== Exercise objective ==
Leave the pictures aside and copy all the data exactly.

== Given data ==
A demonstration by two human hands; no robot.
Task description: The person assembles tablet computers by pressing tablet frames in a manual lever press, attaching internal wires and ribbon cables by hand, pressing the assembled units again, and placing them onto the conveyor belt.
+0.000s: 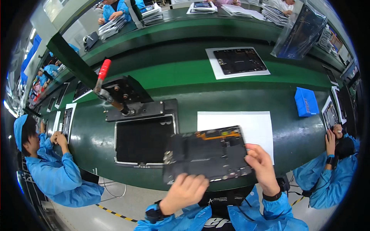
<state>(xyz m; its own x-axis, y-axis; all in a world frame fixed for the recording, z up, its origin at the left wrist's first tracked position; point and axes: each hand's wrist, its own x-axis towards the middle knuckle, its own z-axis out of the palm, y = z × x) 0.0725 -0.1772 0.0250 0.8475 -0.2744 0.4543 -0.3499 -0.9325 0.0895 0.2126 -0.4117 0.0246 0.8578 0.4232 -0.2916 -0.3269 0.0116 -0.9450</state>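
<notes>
Factory hall seen from above a long green conveyor bench (231,75) that curves across the view, its raised back shelf (200,29) running parallel behind. A pale grey floor (119,204) lies below the near edge, marked with a yellow-and-black hazard stripe (115,213) and a loose cable (113,190). Bright light enters at the upper left (52,7), and a thin strip of light (9,109) glows at the far left edge

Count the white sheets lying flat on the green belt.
2: one white sheet lies bare, right of the press fixture; the other white sheet lies farther back, under a dark panel. Stacks beyond may hide more.
</notes>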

== Written response ==
A demonstration by two human hands; no robot.
Task description: The person assembles tablet computers by pressing tablet frames in a manual lever press, attaching internal wires and ribbon cables by hand, pressing the assembled units again, and placing them onto the conveyor belt.
+0.000s: 
<state>(xyz m; its own x-axis, y-axis; all in a world frame fixed for the recording, z up, its origin at the left wrist's first tracked position; point and axes: each hand's wrist, its own x-axis towards the middle knuckle, its own z-axis out of the palm, y = z × x) 0.0725 -0.1772 0.0250 0.8475 -0.2744 0.4543 -0.3499 -0.9325 0.0895 0.2126 -0.4117 0.0246 0.8578 0.4232 -0.2916 -0.3269 0.0116 -0.9450</state>
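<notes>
Factory hall seen from above a long green conveyor bench (231,75) that curves across the view, its raised back shelf (200,29) running parallel behind. A pale grey floor (119,204) lies below the near edge, marked with a yellow-and-black hazard stripe (115,213) and a loose cable (113,190). Bright light enters at the upper left (52,7), and a thin strip of light (9,109) glows at the far left edge

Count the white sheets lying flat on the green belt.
2: one white sheet lies bare, right of the press fixture; the other white sheet lies farther back, under a dark panel. Stacks beyond may hide more.
</notes>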

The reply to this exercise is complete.